• [WORK INSTRUCTION]: Write out again, exactly, the lines of the listing below from the first one through the one that contains "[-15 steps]", and no other lines.

━━━━━ INFORMATION SHOWN ━━━━━

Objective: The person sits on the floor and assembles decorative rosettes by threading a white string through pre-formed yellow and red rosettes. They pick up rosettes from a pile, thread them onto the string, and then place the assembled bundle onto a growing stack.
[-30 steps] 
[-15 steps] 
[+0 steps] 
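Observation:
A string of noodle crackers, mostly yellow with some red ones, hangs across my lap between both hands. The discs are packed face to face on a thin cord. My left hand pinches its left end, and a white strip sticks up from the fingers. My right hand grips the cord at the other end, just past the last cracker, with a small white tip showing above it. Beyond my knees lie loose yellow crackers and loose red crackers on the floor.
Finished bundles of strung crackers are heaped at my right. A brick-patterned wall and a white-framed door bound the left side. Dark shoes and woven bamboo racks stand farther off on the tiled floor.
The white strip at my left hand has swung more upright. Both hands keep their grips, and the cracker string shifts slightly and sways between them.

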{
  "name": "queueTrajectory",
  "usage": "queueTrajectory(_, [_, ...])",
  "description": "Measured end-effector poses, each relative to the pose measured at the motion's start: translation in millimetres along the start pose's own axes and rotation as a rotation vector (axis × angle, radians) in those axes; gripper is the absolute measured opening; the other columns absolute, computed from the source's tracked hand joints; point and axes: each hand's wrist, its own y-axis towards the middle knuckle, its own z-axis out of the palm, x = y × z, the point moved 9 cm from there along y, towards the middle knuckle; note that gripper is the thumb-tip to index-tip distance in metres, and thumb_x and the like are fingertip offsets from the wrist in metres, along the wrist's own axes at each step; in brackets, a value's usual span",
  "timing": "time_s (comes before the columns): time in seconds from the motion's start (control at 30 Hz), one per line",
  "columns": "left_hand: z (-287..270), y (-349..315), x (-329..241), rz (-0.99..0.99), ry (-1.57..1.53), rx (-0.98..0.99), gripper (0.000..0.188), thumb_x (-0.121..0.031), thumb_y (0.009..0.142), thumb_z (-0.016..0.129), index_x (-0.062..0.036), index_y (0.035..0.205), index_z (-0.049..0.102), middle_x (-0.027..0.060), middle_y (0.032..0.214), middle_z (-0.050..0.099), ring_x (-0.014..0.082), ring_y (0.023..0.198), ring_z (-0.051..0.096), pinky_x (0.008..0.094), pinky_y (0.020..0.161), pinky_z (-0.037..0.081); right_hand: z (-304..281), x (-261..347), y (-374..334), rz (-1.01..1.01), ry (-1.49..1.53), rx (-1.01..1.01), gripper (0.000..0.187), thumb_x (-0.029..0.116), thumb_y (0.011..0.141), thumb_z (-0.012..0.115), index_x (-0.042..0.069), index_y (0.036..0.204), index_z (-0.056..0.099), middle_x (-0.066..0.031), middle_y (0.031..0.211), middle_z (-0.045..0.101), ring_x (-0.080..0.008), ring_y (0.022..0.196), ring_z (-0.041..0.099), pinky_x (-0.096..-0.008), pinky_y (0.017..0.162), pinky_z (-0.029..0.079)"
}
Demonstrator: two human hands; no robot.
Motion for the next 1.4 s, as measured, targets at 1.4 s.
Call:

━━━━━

• [THE ANSWER]:
Objective: The person sits on the floor and assembles decorative rosettes by threading a white string through pre-formed yellow and red rosettes. They pick up rosettes from a pile, thread them onto the string, and then place the assembled bundle onto a growing stack.
[-30 steps] 
[-15 steps] 

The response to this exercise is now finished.